**** Records to process

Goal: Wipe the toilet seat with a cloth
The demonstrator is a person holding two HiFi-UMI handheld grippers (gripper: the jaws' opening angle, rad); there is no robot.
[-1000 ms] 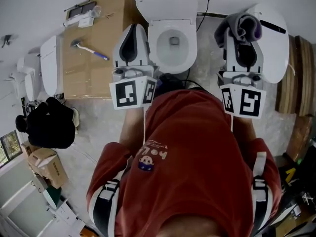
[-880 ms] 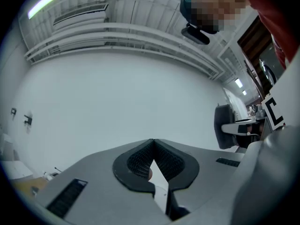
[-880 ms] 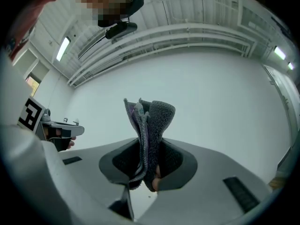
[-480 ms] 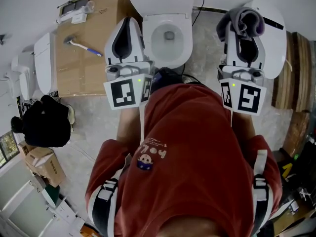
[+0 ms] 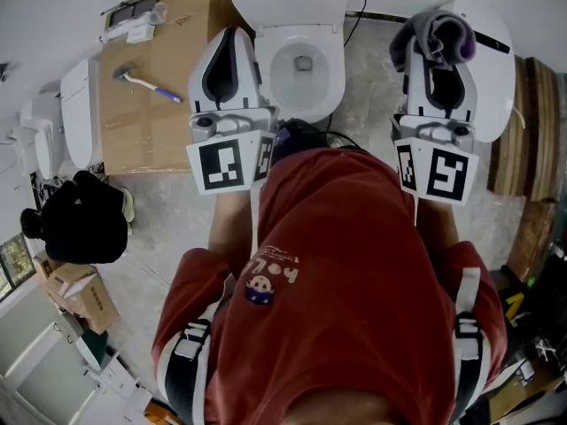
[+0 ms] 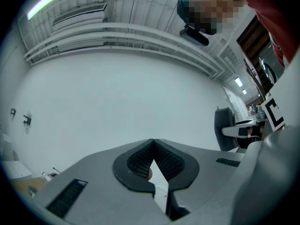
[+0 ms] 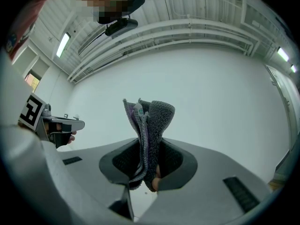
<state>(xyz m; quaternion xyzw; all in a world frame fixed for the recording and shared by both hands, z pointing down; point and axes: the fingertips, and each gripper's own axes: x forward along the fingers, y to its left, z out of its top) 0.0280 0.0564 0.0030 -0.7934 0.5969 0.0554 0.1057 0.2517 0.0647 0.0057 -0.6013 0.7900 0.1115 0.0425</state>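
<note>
The white toilet [image 5: 331,80] stands at the top middle of the head view, with its bowl uncovered and its seat rim showing. My left gripper [image 5: 230,41] hangs just left of the bowl, shut with nothing in it; in the left gripper view its jaws [image 6: 153,141] meet tip to tip against a bare wall. My right gripper [image 5: 432,58] is off to the right of the toilet, shut on a folded grey cloth [image 5: 440,35]. In the right gripper view the cloth [image 7: 151,121] sticks up out of the gripper [image 7: 148,149].
A brown cardboard box [image 5: 155,122] lies left of the toilet with a blue-handled tool [image 5: 147,83] on it. A white oval fixture [image 5: 498,78] lies under the right gripper, with wooden boards [image 5: 534,131] beyond. A black bag [image 5: 81,220] sits at the left.
The head view has shifted a little, so the toilet sits slightly higher and further left in the picture. Both grippers keep their places, and the cloth stays held.
</note>
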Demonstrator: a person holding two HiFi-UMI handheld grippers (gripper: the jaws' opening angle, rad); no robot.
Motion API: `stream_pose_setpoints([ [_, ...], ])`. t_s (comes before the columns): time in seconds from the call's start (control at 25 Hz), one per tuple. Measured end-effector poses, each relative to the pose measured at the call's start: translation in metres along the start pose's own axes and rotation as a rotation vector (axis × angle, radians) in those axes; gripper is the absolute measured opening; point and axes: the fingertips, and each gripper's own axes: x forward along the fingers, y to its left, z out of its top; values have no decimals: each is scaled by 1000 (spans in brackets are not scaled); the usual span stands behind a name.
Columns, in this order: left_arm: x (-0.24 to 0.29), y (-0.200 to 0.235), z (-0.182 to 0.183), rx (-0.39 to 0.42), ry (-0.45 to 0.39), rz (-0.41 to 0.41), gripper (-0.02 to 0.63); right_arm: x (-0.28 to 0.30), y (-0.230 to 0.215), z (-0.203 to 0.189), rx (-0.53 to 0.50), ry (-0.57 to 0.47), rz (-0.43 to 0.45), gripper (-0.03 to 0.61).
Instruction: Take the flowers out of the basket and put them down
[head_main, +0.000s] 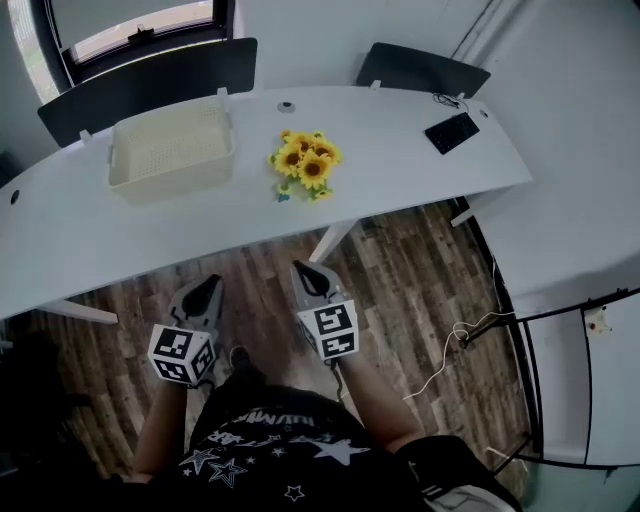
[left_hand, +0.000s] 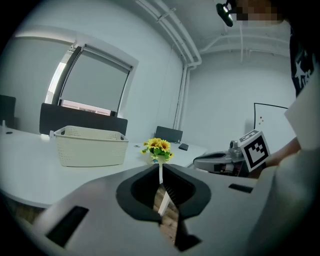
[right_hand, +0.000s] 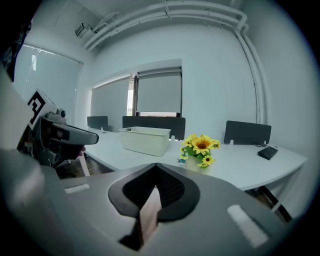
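A bunch of yellow sunflowers (head_main: 305, 163) stands on the white table (head_main: 400, 180), just right of the cream plastic basket (head_main: 170, 150). The basket looks empty. Both grippers hang over the wooden floor, on the near side of the table's front edge and apart from flowers and basket. My left gripper (head_main: 212, 283) is shut with nothing held, and my right gripper (head_main: 303, 268) is shut and empty too. From the left gripper view the flowers (left_hand: 158, 148) sit straight ahead, past the shut left gripper (left_hand: 160, 167), with the basket (left_hand: 90, 146) to their left. The right gripper view shows the flowers (right_hand: 200, 150) beyond the right gripper (right_hand: 156, 167).
A black phone (head_main: 452, 132) lies at the table's right end. Two dark chairs (head_main: 150, 85) (head_main: 420, 68) stand behind the table. A white cable (head_main: 455, 345) trails over the floor at the right, beside a black-framed partition (head_main: 570, 380).
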Motion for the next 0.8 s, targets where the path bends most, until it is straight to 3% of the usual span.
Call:
stream_pose_setpoints([
  [0.8, -102, -91, -39, -11, -75, 91, 25, -125, 50, -54, -65, 20, 98, 2],
])
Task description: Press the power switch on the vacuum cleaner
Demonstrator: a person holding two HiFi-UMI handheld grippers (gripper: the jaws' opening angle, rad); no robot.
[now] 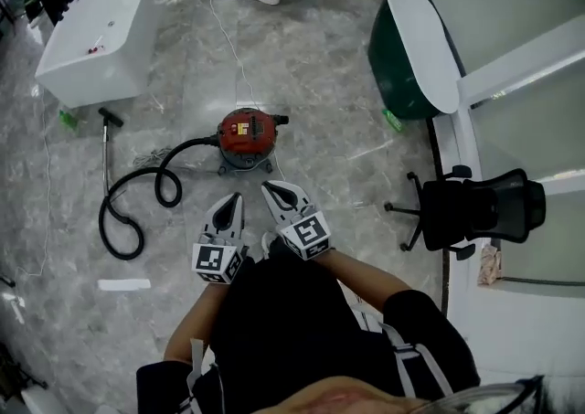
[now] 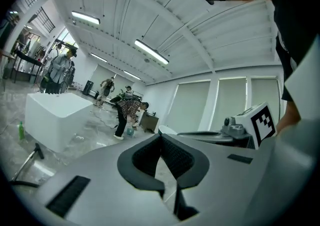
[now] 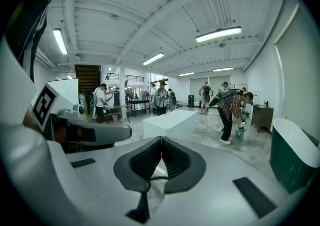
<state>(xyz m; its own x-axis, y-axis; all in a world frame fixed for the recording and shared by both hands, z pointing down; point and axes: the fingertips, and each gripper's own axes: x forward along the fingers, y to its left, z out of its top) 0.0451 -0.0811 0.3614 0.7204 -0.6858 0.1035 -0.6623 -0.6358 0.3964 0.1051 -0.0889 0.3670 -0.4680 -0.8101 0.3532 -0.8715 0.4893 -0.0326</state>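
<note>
marble floor (image 1: 320, 83), red vacuum cleaner (image 1: 247, 136), switch indistinct; left hand-held gripper (image 1: 235, 198) and right hand-held gripper (image 1: 271, 188) closed, empty

With left forearm (image 1: 187, 325) and right forearm (image 1: 364, 277) bent forward, the left gripper (image 1: 231, 202) and right gripper (image 1: 273, 191) sit side by side, near each other, pointing far, each with jaws closed tip to tip, empty.

Head view high, steeply down onto floor (image 1: 311, 83), gripper views facing outward, roughly level, all three sharing white counter (image 1: 105, 28)
</note>
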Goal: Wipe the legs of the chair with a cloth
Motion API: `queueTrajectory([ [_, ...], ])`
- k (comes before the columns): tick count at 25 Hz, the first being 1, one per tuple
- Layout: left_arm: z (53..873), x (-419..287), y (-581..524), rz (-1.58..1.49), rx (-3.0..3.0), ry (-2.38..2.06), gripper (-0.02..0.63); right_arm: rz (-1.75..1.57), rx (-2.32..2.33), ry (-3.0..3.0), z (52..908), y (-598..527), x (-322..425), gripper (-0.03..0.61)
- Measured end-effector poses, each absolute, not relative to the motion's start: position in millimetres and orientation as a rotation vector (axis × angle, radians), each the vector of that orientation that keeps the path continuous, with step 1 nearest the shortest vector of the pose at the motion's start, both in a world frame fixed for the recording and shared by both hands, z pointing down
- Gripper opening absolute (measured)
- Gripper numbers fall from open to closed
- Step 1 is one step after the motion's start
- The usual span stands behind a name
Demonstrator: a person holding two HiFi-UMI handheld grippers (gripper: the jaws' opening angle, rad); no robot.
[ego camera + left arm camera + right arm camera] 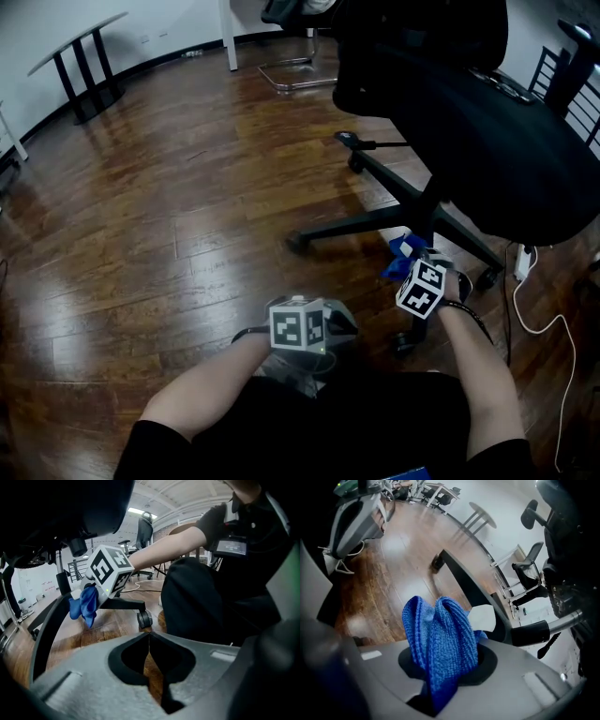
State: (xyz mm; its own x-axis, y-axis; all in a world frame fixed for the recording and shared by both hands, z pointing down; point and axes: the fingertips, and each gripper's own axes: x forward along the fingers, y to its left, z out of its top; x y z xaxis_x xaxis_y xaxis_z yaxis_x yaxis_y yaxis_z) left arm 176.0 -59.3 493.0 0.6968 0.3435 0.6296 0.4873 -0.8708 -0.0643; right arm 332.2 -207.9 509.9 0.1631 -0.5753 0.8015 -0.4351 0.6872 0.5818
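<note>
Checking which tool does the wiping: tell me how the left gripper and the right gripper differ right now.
The left gripper is shut on nothing; the right gripper is shut on a blue cloth. The left gripper sits back by the person's lap, the right gripper is up at the chair legs. Both carry a marker cube.

I'm looking down on a dark wooden plank floor (187, 206), glossy under the light; the chair's black legs (375, 217) stand on it at the right, on castors (297, 242); a white cable (536, 332) loops across the boards, near right; a table (84, 84) stands far left; a chrome chair frame (295, 75) rests far centre.
</note>
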Motion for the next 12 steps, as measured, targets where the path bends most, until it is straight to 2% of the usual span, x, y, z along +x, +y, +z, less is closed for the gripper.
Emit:
queueTrajectory([
  [12, 489.6, 170.3, -50.6, -0.967, -2.587, -0.665, 0.002, -0.072, 0.446, -1.536, 555.4, -42.5, 267.6, 0.091],
])
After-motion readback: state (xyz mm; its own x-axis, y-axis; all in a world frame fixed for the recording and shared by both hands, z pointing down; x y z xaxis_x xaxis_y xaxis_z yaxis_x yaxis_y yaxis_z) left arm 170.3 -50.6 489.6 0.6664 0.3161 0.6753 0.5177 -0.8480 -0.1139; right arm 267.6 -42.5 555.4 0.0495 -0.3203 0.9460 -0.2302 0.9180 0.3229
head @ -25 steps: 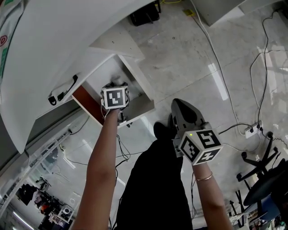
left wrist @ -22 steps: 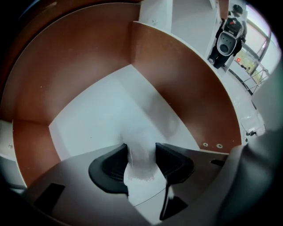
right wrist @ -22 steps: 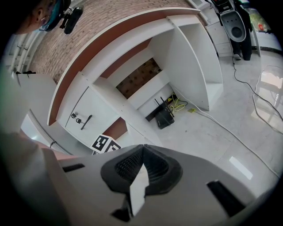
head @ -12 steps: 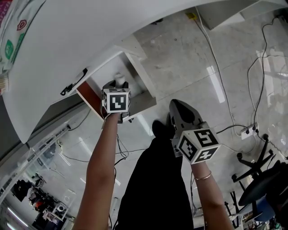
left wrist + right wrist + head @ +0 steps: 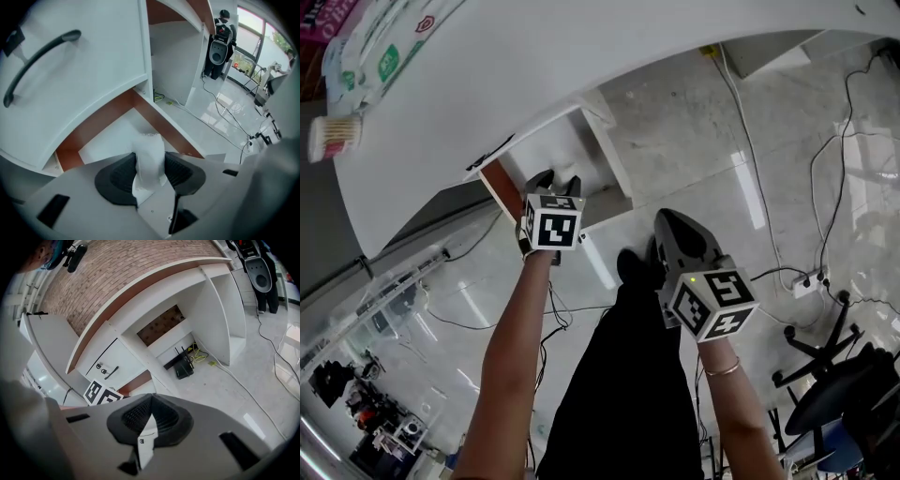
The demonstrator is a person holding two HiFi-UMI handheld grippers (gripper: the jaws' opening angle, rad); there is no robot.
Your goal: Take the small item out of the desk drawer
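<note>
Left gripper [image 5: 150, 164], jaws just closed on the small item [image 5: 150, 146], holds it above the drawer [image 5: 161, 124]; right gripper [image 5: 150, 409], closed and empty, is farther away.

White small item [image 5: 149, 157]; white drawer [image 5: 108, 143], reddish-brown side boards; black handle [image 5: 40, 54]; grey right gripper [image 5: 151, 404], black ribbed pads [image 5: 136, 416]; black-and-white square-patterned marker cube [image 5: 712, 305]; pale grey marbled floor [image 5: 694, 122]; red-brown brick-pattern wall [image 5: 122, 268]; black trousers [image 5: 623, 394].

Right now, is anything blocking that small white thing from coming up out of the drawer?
Nothing visible does. The left gripper has just been closing its jaws and now clamps the white item over the open drawer.
</note>
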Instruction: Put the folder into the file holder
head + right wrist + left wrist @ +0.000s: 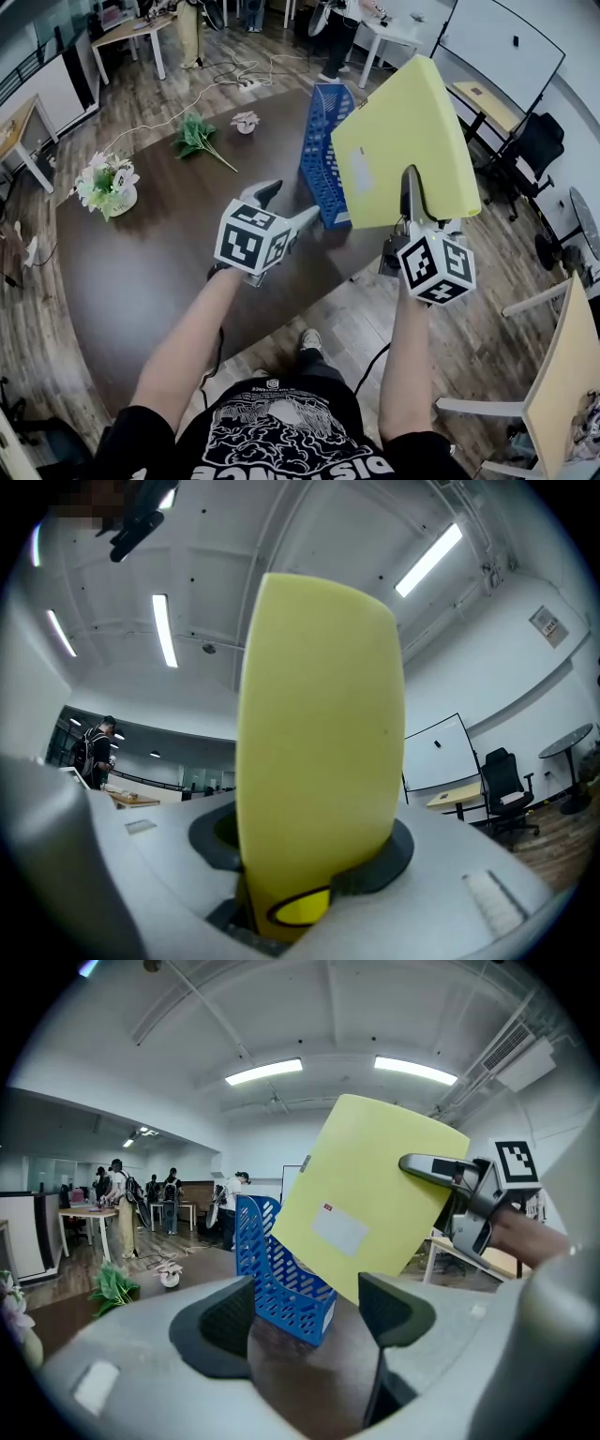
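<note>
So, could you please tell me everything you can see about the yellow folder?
The folder is plain pale yellow and thick, with rounded corners and a white label on one face. It looks like card or plastic. The right gripper is shut on its lower edge and holds it tilted in the air, close beside the blue file holder, not yet inside it. Nothing else visibly touches it.

Left gripper [286, 206]: jaws apart, nothing between them, pointing slightly down. Right gripper [412, 202]: tilted upward, jaws clamped on the yellow folder [403, 141]. Both forearms extended forward
</note>
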Available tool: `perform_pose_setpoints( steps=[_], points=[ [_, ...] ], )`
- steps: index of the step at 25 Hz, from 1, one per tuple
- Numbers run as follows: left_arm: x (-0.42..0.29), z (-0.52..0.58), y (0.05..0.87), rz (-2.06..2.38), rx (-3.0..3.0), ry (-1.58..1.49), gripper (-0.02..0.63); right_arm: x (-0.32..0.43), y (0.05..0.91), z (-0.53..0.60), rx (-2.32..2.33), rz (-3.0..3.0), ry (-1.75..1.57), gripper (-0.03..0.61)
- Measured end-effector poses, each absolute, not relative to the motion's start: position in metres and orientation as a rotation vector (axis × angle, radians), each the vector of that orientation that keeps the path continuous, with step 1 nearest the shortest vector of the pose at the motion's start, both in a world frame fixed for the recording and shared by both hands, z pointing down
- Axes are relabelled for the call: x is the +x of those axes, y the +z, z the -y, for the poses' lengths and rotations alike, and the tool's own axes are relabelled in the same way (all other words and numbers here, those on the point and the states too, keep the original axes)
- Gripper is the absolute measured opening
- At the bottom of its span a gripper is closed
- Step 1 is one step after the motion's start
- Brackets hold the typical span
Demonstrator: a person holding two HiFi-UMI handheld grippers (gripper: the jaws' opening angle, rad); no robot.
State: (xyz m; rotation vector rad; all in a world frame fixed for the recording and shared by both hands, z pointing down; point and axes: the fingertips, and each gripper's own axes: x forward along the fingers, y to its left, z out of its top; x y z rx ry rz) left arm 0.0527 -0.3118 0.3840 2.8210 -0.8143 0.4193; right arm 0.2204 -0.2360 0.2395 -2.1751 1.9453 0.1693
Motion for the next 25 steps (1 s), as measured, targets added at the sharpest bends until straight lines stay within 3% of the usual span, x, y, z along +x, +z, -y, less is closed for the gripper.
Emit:
perform_pose_setpoints(
  steps=[25],
  points=[
    [0.061, 0.374, 0.390, 0.939, 2.756, 0.429, 0.359, 0.225, 0.242, 0.344, -2.154, -2.113, 0.099, 0.196]
  ],
)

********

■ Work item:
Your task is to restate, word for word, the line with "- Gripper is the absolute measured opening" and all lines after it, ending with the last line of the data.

■ Result of this task:
- Gripper is the absolute measured opening
- At the bottom of its span a gripper is closed
- Step 1 is one step after the motion's start
- Brackets hold the typical span
Demonstrator: a person holding two HiFi-UMI handheld grippers (gripper: the jaws' opening angle, rad); no robot.
State: (xyz m; rotation vector rad; all in a world frame fixed for the recording and shared by both hands, z pointing down; point and axes: the fingertips, and each gripper's own axes: x forward along the fingers, y to its left, z out of its top; x y z rx ry rz) left arm 0.0527 -0.3118 0.3840 2.8210 -0.8143 0.4193; right arm 0.2204 -0.2360 0.2395 -2.1751 1.9453 0.1693
Motion for the next 25 steps (1 s), as measured, targets added at the sharpest bends until straight lines stay within 3% of the usual span, x, y, z along +x, +z, -y, less is closed for the gripper.
Emit:
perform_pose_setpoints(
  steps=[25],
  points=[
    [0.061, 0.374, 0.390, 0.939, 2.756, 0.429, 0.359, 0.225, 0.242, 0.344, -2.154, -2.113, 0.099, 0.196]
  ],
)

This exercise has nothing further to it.